Across the United States, such killings have risen sharply over the past five years, according to the data provided by the FBI and the Florida Department of Law Enforcement. From 2001-05, there were 1,225 homicides classified as justifiable, compared to 1,528 in the period 2006-10. By contrast, violent crime overall has been falling.
"The police are shooting more people and citizens are shooting more people. We're evolving into an increasingly coarse society with no obligation to diffuse a situation and rapidly turn to force,” said Professor Dennis Kenney, of John Jay College of Criminal Justice in New York and an ex-police sergeant in Florida. "People are literally getting away with murder."
SYG laws allow a potential crime victim who is in fear of “grave harm” to use deadly force in public places, not just inside their own homes. They eliminate the legal requirement to retreat before a person may claim he or she acted in self-defense.
SYG laws have been pushed by the American Legislative Exchange Council (ALEC), which drafts model legislation for state lawmakers to use.
State Sen. Bill Seitz (R-Green Township) is among ALEC's leaders, as CityBeat has previously reported here and here. The group, which held its annual meeting in Cincinnati last spring, has a membership of nearly 2,000 state legislators and around 300 private-sector members.
Funded by the Koch brothers, the National Rifle Association, oil companies and others, ALEC’s model bills have served as the template for "voter ID" laws that swept the nation in 2011, for the voucher programs that privatize public education, for anti-immigrant legislation, and for the wave of anti-labor union legislation pushed during the past two years in Ohio, Wisconsin, Indiana, Arizona, New Hampshire and elsewhere.
This week Coca-Cola and PepsiCo dropped their memberships in ALEC, amid the threat of boycotts.

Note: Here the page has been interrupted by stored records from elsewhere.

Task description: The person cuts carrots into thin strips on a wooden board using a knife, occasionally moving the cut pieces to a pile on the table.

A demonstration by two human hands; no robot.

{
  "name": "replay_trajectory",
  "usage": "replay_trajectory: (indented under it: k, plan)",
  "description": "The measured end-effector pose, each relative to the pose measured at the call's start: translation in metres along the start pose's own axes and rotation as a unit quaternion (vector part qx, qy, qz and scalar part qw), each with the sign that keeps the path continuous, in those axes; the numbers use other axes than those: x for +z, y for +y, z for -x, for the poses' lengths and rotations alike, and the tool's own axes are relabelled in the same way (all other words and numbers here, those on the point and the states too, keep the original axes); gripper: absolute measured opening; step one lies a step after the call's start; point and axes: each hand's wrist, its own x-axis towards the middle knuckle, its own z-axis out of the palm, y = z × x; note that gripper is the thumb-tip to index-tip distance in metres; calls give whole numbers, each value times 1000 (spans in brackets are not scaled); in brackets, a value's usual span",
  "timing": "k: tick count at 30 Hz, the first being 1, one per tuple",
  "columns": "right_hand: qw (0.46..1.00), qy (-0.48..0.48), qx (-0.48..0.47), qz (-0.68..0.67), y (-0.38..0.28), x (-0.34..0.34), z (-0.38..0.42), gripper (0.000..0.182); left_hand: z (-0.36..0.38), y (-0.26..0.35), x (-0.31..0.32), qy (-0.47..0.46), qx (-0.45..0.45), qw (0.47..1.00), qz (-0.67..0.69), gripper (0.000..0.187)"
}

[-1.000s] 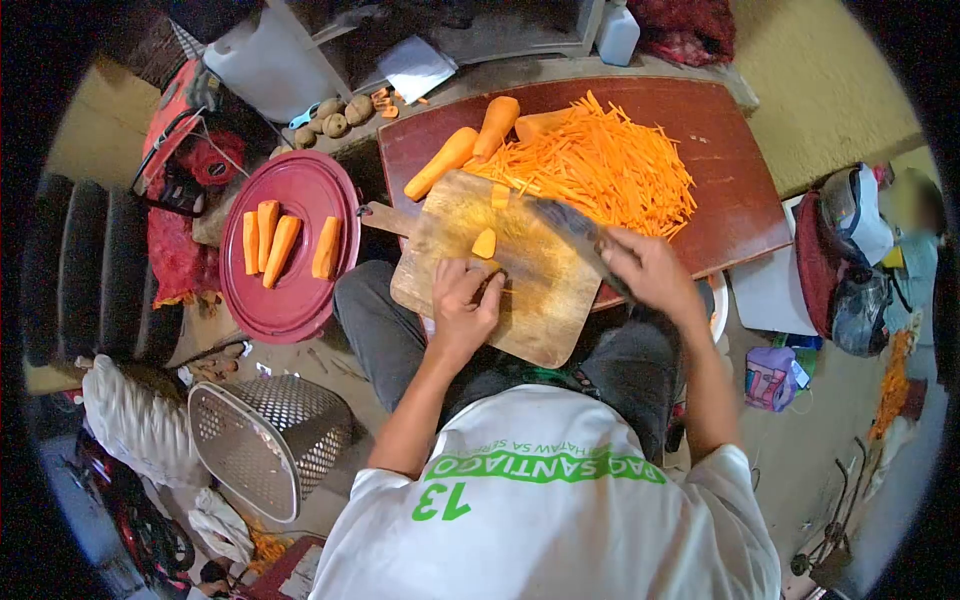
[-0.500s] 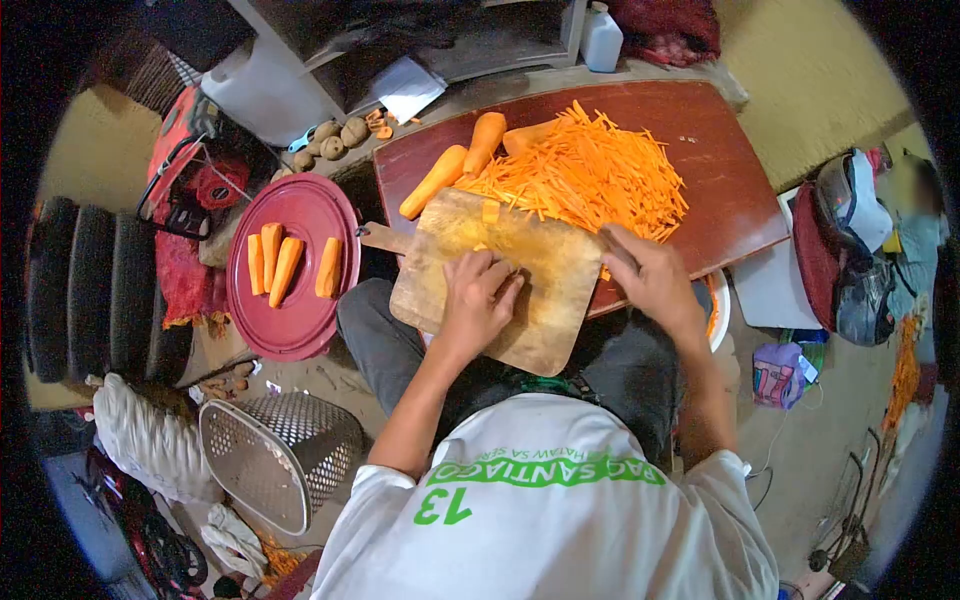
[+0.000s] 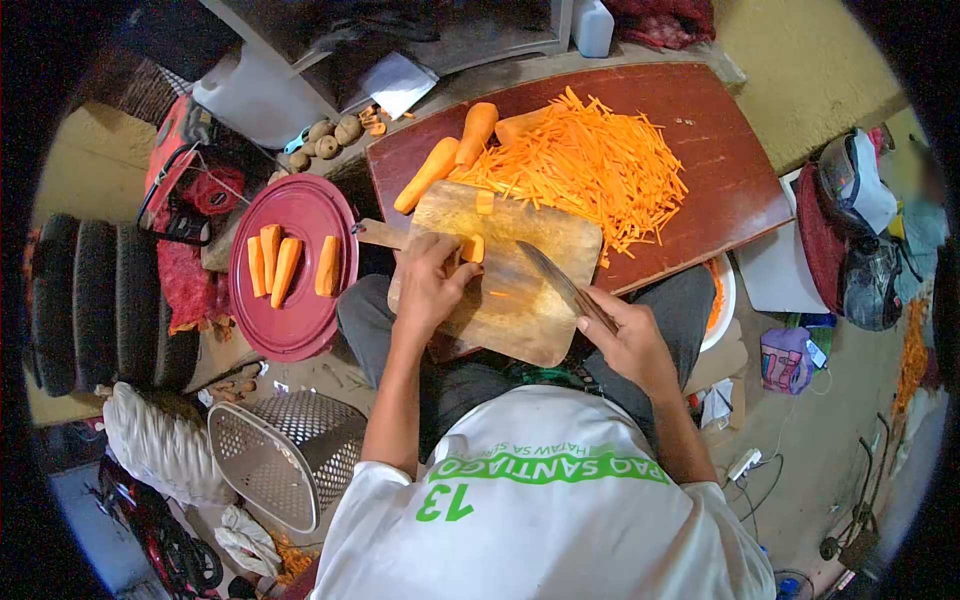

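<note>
My right hand (image 3: 620,335) is wrapped round the handle of a knife (image 3: 557,277), whose blade points up and left over the wooden cutting board (image 3: 540,335). On the board's left side my left hand (image 3: 432,280) has its fingers on a short carrot piece (image 3: 474,248). Another small carrot piece (image 3: 485,203) lies near the board's top edge, and a thin sliver rests below the hand. Beyond the board a large heap of carrot strips (image 3: 600,170) spreads over the red-brown table (image 3: 720,150).
Whole peeled carrots (image 3: 430,172) lie at the table's left. Several carrot pieces (image 3: 286,268) sit on a round red lid (image 3: 318,210). A grey basket (image 3: 335,440) stands lower left. A white bowl (image 3: 727,300) is right of my knee.
The knife has come into view over the board in my right hand, which moved down from the heap's edge. My left hand shifted left to a carrot piece.
</note>
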Motion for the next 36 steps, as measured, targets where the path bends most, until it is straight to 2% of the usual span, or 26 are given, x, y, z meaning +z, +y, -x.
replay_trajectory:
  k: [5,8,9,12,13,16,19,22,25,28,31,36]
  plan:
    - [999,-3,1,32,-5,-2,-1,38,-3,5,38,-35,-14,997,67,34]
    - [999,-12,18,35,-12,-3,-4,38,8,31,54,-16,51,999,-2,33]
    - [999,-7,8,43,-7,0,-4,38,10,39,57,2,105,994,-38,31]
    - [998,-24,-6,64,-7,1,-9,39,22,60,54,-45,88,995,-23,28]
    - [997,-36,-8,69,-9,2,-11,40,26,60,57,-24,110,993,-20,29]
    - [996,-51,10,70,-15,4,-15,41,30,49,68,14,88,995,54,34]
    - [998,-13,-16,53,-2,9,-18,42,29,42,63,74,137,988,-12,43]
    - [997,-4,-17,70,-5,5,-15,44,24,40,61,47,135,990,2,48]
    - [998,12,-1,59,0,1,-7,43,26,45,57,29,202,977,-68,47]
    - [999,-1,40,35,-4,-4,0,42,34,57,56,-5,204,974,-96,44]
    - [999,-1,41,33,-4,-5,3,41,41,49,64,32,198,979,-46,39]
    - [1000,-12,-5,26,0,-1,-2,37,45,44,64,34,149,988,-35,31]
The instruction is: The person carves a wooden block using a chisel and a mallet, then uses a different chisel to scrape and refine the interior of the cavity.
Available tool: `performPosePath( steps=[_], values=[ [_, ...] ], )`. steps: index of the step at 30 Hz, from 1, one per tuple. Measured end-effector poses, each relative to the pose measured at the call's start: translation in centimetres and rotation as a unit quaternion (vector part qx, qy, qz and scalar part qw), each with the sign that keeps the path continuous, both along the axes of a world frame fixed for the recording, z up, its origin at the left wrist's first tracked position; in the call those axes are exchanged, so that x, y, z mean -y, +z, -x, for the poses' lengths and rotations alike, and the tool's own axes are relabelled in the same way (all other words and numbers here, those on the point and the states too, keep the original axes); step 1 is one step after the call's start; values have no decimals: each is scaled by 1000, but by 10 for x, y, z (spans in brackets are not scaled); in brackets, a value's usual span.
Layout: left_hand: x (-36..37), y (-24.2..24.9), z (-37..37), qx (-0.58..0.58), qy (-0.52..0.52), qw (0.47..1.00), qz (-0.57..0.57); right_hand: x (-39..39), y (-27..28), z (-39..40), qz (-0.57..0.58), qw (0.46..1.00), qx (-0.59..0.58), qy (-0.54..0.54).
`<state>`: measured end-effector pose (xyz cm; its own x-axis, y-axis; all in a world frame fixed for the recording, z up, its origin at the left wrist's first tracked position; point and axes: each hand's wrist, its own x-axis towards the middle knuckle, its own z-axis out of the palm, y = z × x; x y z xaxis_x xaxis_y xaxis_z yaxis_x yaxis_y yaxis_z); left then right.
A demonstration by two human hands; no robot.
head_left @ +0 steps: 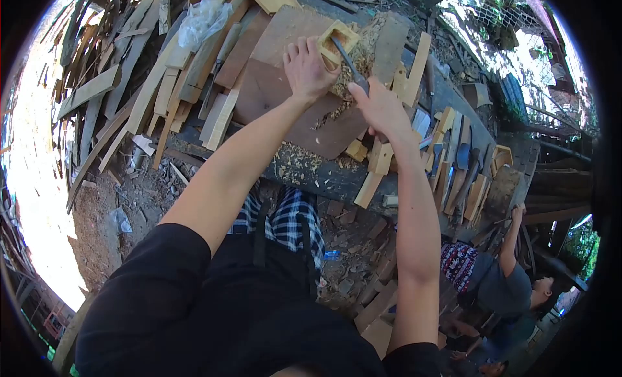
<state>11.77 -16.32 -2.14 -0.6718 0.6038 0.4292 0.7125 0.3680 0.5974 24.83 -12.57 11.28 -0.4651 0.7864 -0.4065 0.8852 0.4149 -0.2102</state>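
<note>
A small hollowed wooden box point(350, 35) sits at the top middle, tilted, with its open side facing me. My left hand point(311, 69) grips its left side and presses it against the brown board point(275, 95). My right hand point(382, 107) is wrapped around a chisel point(350, 61) whose dark blade reaches into the hollow of the box. The chisel's handle is mostly hidden in my fist. Curled wood shavings point(372, 43) lie around the box and along the board.
Planks and offcuts point(194, 72) crowd the left side, with a clear plastic bag point(204, 22) on them. On the right, several hand tools and wood pieces point(463, 157) line the bench. Another person point(502, 283) is at the lower right, one hand at the bench edge.
</note>
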Motion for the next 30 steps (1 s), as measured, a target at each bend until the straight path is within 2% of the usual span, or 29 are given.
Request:
performPosePath(
  steps=[2,3,4,5,6,7,8,9,11,12,13,15,16,18,19,20,21,22,23,25,26,28,29,30],
  values=[
    [-2,6,5,73,4,997,17,11,37,-15,159,982,-68,-82],
    [-4,19,9,67,13,998,8,20,49,-25,148,976,-125,-101],
    [-2,38,14,362,-33,931,-31,29,59,-34,143,966,-180,-119],
    [3,49,17,621,-77,777,-70,35,68,-41,150,952,-227,-140],
    [10,53,14,619,-67,779,-78,40,74,-48,160,935,-272,-161],
    [16,55,7,781,-91,595,-167,43,75,-54,165,936,-271,-151],
    [21,58,0,889,-112,370,-246,47,75,-60,159,928,-297,-156],
    [22,58,-4,887,-107,371,-252,50,75,-64,154,920,-322,-164],
    [23,58,-12,943,33,174,-283,58,77,-68,135,932,-298,-152],
    [22,60,-12,945,28,126,-300,61,76,-69,112,942,-281,-145],
    [20,60,-13,945,29,124,-300,63,75,-70,91,950,-262,-143],
    [25,63,-18,918,-16,279,-282,66,66,-76,106,945,-270,-150],
    [25,67,-17,917,-17,281,-283,65,62,-76,113,937,-290,-156],
    [24,75,-15,899,67,395,-175,60,56,-80,112,941,-284,-145],
    [28,78,-18,899,70,396,-171,62,53,-84,118,946,-267,-140],
    [34,80,-25,770,39,616,-160,63,52,-87,124,947,-262,-142],
    [34,81,-27,588,-2,797,-140,60,51,-87,135,942,-266,-154],
    [33,67,-22,263,24,962,-67,58,51,-86,145,937,-273,-166],
    [31,60,-14,262,21,963,-66,57,50,-84,144,936,-273,-169],
    [29,50,1,124,5,990,71,56,46,-82,142,942,-256,-166],
    [32,44,0,128,5,989,77,55,42,-82,147,942,-251,-168],
    [33,42,2,124,-22,986,112,49,33,-80,72,977,-189,-74],
    [38,40,0,128,-26,984,121,45,33,-78,78,977,-184,-80],
    [46,52,-1,148,-59,971,176,40,39,-72,74,981,-170,-52]
  ],
)
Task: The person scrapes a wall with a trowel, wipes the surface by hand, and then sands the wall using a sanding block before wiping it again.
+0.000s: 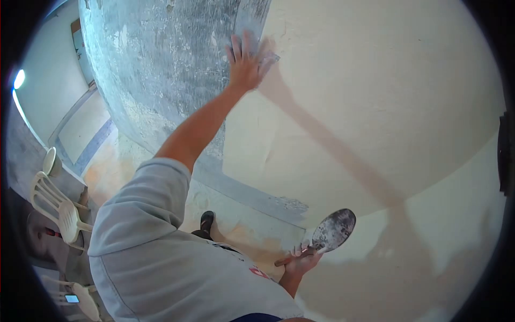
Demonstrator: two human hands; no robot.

In 2010 National Public Radio reported that Corrections Corp. of America (CCA), a private-sector ALEC board member, participated in the drafting of Arizona Senate Bill No. 1070. The report documented the behind-the-scenes effort to draft and pass the law and how the CCA stood to benefit from people incarcerated under it.
Marvin Meadors, a Huffington Post contributor, has described ALEC as “a bill-churning mill which uses corporate money to draft model legislation that advances the agenda of the Far Right and encourages crony capitalism.”